Why pip and Homebrew make a dangerous cocktail

pip install will happily replace anything in /usr/local/

pip, a Python package manager, can install two types of Python packages: A source distribution and a binary distribution.

With the source distribution, it’s simply running the setup.py which often contains a call to setuptools.setup. You could argue that pip installing source distributions is RCE by design.

Binary distributions (often wheels) are not intended to run code immediately during install. They simply copy files using all kinds of logic defined in pip itself. This should make them less dangerous.

Homebrew is “The Missing Package Manager for macOS”, and probably the most popular way for MacOS users to get Python: Python 3.* was brew installed around 500,000 times in the last 30 days. “Homebrew installs packages to their own directory and then symlinks their files into /opt/homebrew (on Apple Silicon).” Note that this is /usr/local/ on Intel Macs. “Homebrew won’t install files outside its prefix and you can place a Homebrew installation wherever you like.”

In this post I’ll assume a Python 3.9 installation, performed with brew install [email protected]. I’ll demonstrate that a malicious Python package can replace files in the Homebrew prefix directory, by default /usr/local for Intel Macs and /opt/homebrew/ for ARM Macs.

By defining the following setup.py we could even replace the python3.9 executable itself. I replace python3.9 with an executable that simply outputs Not Python to demonstrate the issue:

from setuptools import setup

setup(name='malware',
      version='3.2.1',
      description='malware',
      url='https://example.com',
      author='',
      author_email='[email protected]',
      # Every file in /usr/local can be poisoned by including data_files.
      # If they already existed, the executable flag is preserved
      # This is just one example of a file that can be replaced:
      data_files=[("Cellar/[email protected]/3.9.17_1/bin", ["python3.9"])],
      packages=[],
      install_requires=[])

In a video this looks like this:

If a data file has the same path as an existing file, and the existing file has executable bits set, they will remain set!

Furthermore, real world attacks will be much more subtle than the one above. An attacker could patch some malware into a dynamic library while preserving its original functionality. Packages like lief will help you do that with ease.

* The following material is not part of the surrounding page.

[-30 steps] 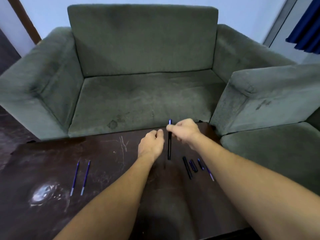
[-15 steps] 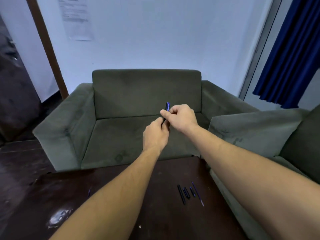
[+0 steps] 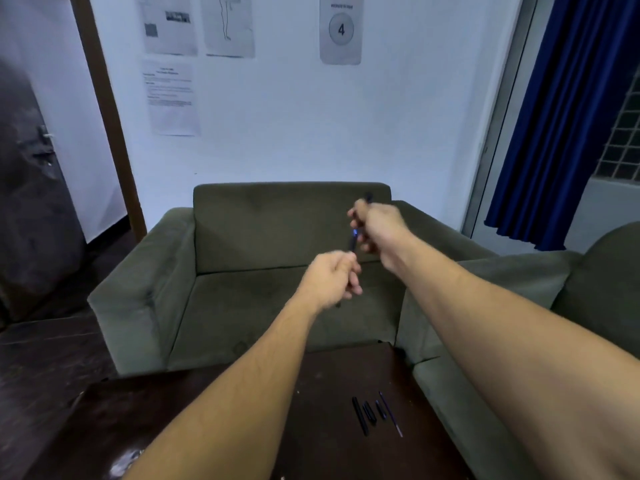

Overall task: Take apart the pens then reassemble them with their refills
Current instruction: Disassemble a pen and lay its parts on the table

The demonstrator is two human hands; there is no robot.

Of course, before posting this here, I tried to find out how well known this issue is. After some discussion with the people running the security mailing lists at Python and the Python Packaging Authority, the conclusion is: There is no fix for this, at least not without breaking someone’s legitimate uses.

It is possible to think of some countermeasures to reduce the risk, however. One countermeasure could be screening packages for executables and libraries in places they don’t typically belong. This can be done in three steps:

  1. Download the package and its dependencies using pip download, without installing them. The --only-binary=:all: is important because pip download will run a source distribution to find out its dependencies.
mkdir /tmp/scan
python3 -m pip download --only-binary=:all: -d /tmp/scan package_name
  1. Apply the following script to detect any executables or libraries in places they don’t belong (using libmagic):
import glob
import zipfile

import magic  # brew install libmagic && python3.9 -m pip install python-magic
from tqdm import tqdm  # python3.9 -m pip install tqdm

for wheel in tqdm(list(glob.glob("/tmp/scan/*.whl"))):
    wheel = zipfile.ZipFile(wheel)
    for file in wheel.filelist:
        # this is an indication that data was added using data_files:
        if '.data/data/' in file.filename:
            # let libmagic find out what it is:
            magic_guess = magic.from_buffer(wheel.open(file.filename).read())
            # change this when not on MacOS to something relevant to your platform:
            if 'Mach-O' in magic_guess:  
                print(wheel.filename, file.filename, magic_guess)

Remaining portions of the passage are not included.